What you are asked to do -
For the material that follows, work out how many lines hold the word "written" and answer only with the number.
------------------------------
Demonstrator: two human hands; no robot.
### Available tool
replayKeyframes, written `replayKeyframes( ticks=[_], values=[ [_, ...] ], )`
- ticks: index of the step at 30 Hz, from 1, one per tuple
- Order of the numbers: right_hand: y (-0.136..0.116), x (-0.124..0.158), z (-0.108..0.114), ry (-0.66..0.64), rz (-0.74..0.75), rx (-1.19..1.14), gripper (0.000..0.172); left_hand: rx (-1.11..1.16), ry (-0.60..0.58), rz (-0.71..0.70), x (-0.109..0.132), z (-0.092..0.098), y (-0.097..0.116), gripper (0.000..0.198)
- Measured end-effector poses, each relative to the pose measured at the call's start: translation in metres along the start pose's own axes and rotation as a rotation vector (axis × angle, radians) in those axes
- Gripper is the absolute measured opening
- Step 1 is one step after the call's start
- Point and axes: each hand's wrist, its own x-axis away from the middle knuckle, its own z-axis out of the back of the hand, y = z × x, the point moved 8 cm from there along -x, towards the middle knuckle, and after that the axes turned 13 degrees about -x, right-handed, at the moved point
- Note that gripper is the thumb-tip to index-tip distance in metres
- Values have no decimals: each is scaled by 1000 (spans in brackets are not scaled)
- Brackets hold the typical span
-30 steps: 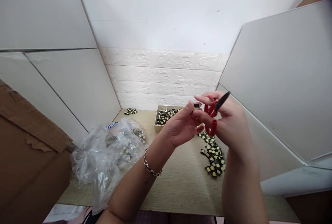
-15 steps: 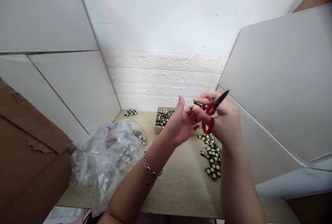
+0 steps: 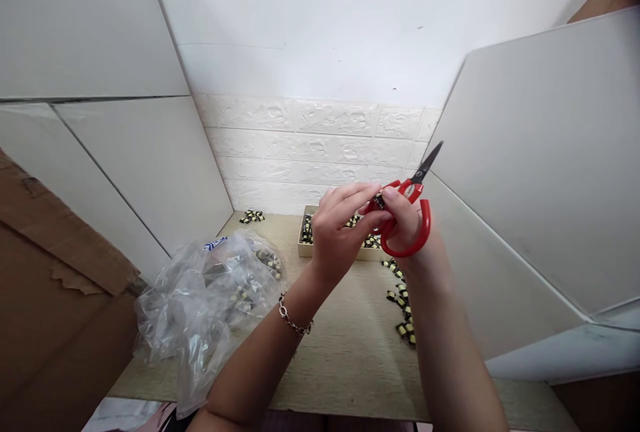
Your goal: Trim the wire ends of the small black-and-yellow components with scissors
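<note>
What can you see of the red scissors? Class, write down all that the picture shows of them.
The red scissors have red looped handles, smooth like plastic, and short dark blades. The blades look closed and point up and to the right, toward the white panel. They are held in the air above the table, in the right hand, whose fingers pass through the big loop. The left hand meets the right near the pivot, pinching something too small to identify.

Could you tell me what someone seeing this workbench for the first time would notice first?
The red-handled scissors stand out, gripped in the right hand above the bench, blades pointing up to the right, with the left hand meeting them. Next come the crumpled clear plastic bag at the left and the loose black-and-yellow parts below the hands.
</note>
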Motion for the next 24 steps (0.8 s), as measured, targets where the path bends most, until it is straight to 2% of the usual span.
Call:
replayKeyframes(
  ticks=[3, 5, 7, 11, 15, 19, 22, 24],
  values=[
    [-1, 3, -6, -44, -22, 35, 22, 21, 37, 29, 1, 3, -1, 35],
    [-4, 3, -2, -6, -19, 63, 24, 66, 34, 66, 1, 2, -3, 34],
    [-7, 4, 6, 63, 1, 112, 26, 179, -6, 161, 2, -2, -9, 32],
    [-26, 8, 29, 226, 150, 190, 33, 704, -211, 523, 11, -29, -25, 22],
    [-40, 16, 41, 299, 238, 191, 27, 1157, -370, 783, 22, -49, -19, 30],
    [-46, 22, 39, 288, 259, 180, 21, 1324, -436, 866, 25, -53, -11, 31],
    [-45, 22, 33, 254, 228, 207, 20, 1337, -470, 864, 27, -55, -9, 32],
    [-48, 23, 31, 248, 262, 202, 21, 1329, -492, 854, 28, -56, -9, 31]
  ],
)
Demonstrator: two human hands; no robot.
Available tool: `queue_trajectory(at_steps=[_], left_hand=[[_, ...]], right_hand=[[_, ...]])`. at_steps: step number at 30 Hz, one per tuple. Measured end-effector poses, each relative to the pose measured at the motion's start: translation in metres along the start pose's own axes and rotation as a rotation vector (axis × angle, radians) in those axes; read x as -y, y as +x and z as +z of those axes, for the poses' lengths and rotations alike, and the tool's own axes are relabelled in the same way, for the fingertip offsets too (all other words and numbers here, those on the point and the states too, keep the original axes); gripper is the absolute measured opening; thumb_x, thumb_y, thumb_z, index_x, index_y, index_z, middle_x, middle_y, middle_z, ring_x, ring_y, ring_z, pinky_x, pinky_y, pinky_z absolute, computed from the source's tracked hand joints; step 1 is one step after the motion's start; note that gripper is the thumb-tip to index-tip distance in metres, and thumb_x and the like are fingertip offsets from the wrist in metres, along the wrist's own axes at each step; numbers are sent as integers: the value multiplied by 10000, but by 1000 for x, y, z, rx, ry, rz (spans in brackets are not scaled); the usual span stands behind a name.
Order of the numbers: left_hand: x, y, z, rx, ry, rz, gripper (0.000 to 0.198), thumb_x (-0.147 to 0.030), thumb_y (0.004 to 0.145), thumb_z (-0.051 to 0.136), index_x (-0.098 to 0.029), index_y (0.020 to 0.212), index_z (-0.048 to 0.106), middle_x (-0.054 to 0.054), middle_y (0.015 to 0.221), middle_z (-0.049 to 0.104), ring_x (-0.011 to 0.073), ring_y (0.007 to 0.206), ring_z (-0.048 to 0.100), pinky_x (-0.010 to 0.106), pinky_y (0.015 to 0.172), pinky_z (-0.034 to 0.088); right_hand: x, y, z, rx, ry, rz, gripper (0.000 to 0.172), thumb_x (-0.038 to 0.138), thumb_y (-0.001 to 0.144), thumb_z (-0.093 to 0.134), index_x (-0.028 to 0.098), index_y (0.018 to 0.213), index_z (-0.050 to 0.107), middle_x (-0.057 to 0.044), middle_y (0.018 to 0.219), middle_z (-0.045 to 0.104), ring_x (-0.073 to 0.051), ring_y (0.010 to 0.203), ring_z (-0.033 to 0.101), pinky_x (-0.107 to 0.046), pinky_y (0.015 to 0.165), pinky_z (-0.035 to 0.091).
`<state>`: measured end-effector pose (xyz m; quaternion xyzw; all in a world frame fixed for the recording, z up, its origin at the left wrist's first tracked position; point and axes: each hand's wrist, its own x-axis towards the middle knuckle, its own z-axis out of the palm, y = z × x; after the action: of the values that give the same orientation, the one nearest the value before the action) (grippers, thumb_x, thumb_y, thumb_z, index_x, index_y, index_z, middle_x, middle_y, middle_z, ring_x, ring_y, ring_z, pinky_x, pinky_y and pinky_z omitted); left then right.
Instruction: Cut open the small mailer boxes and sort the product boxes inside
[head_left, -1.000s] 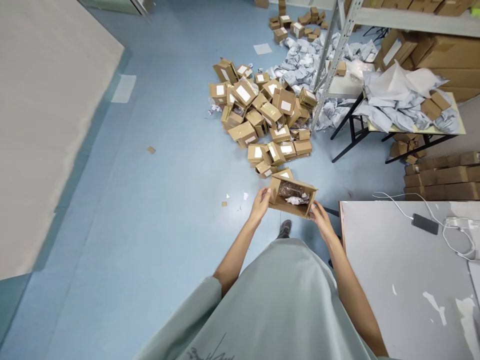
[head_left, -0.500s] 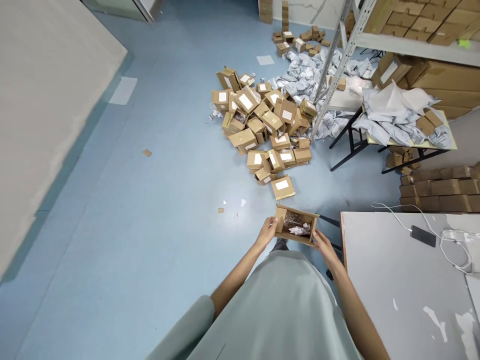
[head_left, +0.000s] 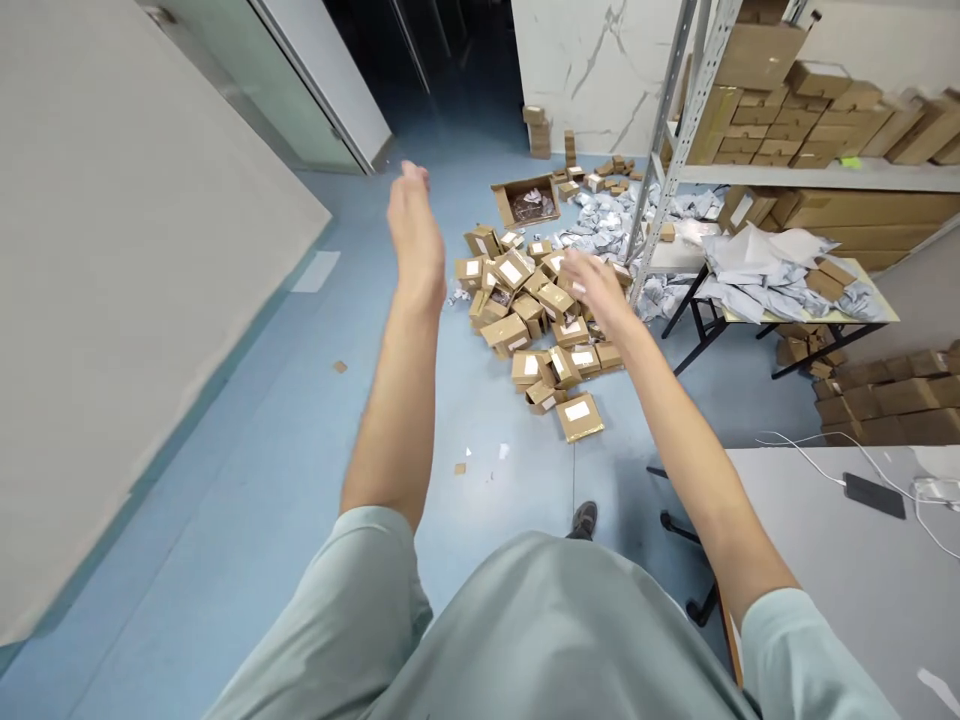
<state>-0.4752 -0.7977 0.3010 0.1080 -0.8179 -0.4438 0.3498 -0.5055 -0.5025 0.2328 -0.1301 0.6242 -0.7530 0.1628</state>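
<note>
Both my arms are stretched out forward. My left hand (head_left: 417,235) is raised over the floor, fingers extended and holding nothing. My right hand (head_left: 598,288) is also open, its fingers stretched in front of the pile of cardboard boxes (head_left: 512,270), part of which it hides. An open cardboard box (head_left: 504,207) with crumpled clear wrap and paper inside is beyond the pile, between my hands and apart from both. It looks large beside the other boxes and appears to be in the air.
Grey-white mailing bags (head_left: 596,218) lie behind the pile. A metal shelf (head_left: 810,176) with boxes and a small table (head_left: 862,275) heaped with bags stand at the right. Nearer are a grey desk (head_left: 810,530) with a black phone (head_left: 874,495) and an office chair's wheels (head_left: 703,607).
Both hands have let go of the open cardboard box and swung forward and up. The box has moved away from me, past the pile. My view has tilted up.
</note>
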Motion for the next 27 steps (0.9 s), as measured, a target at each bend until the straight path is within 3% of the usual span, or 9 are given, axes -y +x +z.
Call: queue_trajectory(at_steps=[2,5,9,12,15,20,24,27], left_hand=[[0,-45,7,108,-60,-116,725,-643,1197,319,-57,1452,660,163,1508,699,306,1503,644,591,1290,414],[8,-143,30,221,-103,-293,624,-655,1161,444,-122,1296,740,175,1440,755,318,1416,694,554,1294,462],[13,-269,70,535,-114,-636,358,-393,1153,451,-192,1147,748,136,1416,787,305,1452,658,476,1315,452],[-1,-349,103,730,-125,-690,208,-303,1067,572,-198,1002,739,151,1265,825,329,1323,727,520,1244,521],[-29,-418,134,950,-167,-679,128,-251,994,625,-212,957,742,114,1152,840,308,1209,774,518,1175,582],[-91,-509,174,1277,-264,-564,176,-165,935,630,-226,974,790,90,1154,854,271,1158,793,444,1127,606],[-139,-575,195,1572,-364,-374,216,-173,943,634,-220,1061,809,110,1202,850,277,1193,792,433,1111,606],[-170,-621,202,1752,-410,-250,213,-219,957,650,-218,1109,798,138,1258,838,290,1245,783,436,1112,604]], right_hand=[[-19,-51,8,81,-14,20,621,625,1040,763,138,1425,760,-115,1442,797,-277,1390,723,-531,1201,545],[-63,-133,1,36,-24,170,608,761,902,847,242,1219,845,-86,1285,862,-298,1264,785,-567,1188,587],[-112,-226,-29,-139,4,373,691,847,748,896,245,1086,864,-120,1184,883,-358,1206,812,-595,1152,599],[-132,-292,-54,-305,24,480,737,870,668,917,241,1048,867,-154,1176,885,-391,1172,827,-625,1141,593],[-142,-361,-79,-490,47,537,759,852,609,953,248,1061,873,-175,1164,886,-420,1156,835,-671,1153,578],[-150,-481,-108,-834,94,579,582,806,596,959,377,983,890,-171,1154,881,-464,1185,824,-730,1207,547],[-148,-573,-114,-1133,154,558,544,711,634,956,364,1048,888,-181,1212,864,-476,1212,817,-755,1250,516],[-140,-632,-108,-1280,207,501,548,708,670,945,371,1098,884,-176,1283,848,-472,1261,798,-731,1263,522]])
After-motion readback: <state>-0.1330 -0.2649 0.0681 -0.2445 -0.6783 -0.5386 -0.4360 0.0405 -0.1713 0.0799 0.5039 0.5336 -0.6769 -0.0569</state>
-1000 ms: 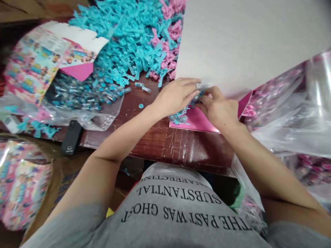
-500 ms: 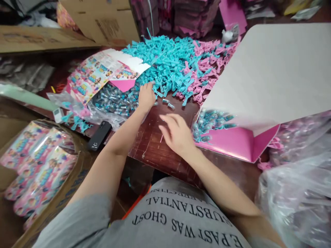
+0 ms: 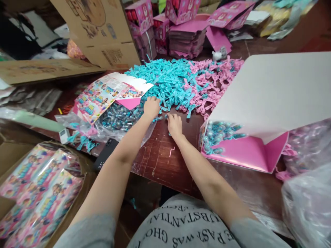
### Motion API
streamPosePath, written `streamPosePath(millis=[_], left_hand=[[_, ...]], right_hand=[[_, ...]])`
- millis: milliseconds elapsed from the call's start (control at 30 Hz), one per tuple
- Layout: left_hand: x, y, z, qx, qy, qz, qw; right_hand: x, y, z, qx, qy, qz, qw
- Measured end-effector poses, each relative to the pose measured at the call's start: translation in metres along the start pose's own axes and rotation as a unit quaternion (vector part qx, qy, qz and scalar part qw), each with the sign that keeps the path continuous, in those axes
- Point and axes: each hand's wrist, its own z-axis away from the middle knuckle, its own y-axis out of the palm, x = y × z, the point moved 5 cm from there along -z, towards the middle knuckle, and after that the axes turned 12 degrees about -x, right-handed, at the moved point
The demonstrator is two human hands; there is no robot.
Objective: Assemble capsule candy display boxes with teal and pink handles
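Note:
My left hand (image 3: 152,108) is at the near edge of a pile of teal plastic pieces (image 3: 165,81), its fingers curled down. Whatever they hold is hidden. My right hand (image 3: 175,124) rests low over the table with its fingertips bent together at a small clear tube (image 3: 166,116). Left of my hands, many clear tubes with blue ends (image 3: 120,117) lie on a plastic bag, partly under a printed carton (image 3: 99,94). Pink plastic pieces (image 3: 214,81) spread beside the teal ones. A white and pink box (image 3: 232,146) holds filled teal pieces at the right.
A black phone (image 3: 105,153) lies at the table's front edge. A cardboard box (image 3: 77,193) of printed packs stands at lower left. Clear bags (image 3: 307,186) fill the right side. Stacked pink card (image 3: 186,41) and an upright brown carton (image 3: 103,34) stand behind.
My right hand has moved forward and left from above the table to the loose tubes, its fingers closing. My left hand stays by the teal pile. The head view has tilted up.

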Motion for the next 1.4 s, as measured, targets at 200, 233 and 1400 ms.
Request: streamPosePath(millis=[200,233,1400], left_hand=[[-0.029,0.011,-0.021,0.047,0.038,0.039,0.997],[-0.032,0.008,-0.023,0.044,0.040,0.048,0.997],[-0.081,-0.066,0.270,-0.040,-0.047,0.379,0.923]], right_hand=[[0.033,-0.028,0.044,-0.028,-0.085,-0.084,0.992],[0.037,-0.037,0.055,-0.032,-0.101,-0.104,0.989],[0.012,-0.127,0.149,0.240,-0.091,-0.166,0.952]])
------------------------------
Completed task -
2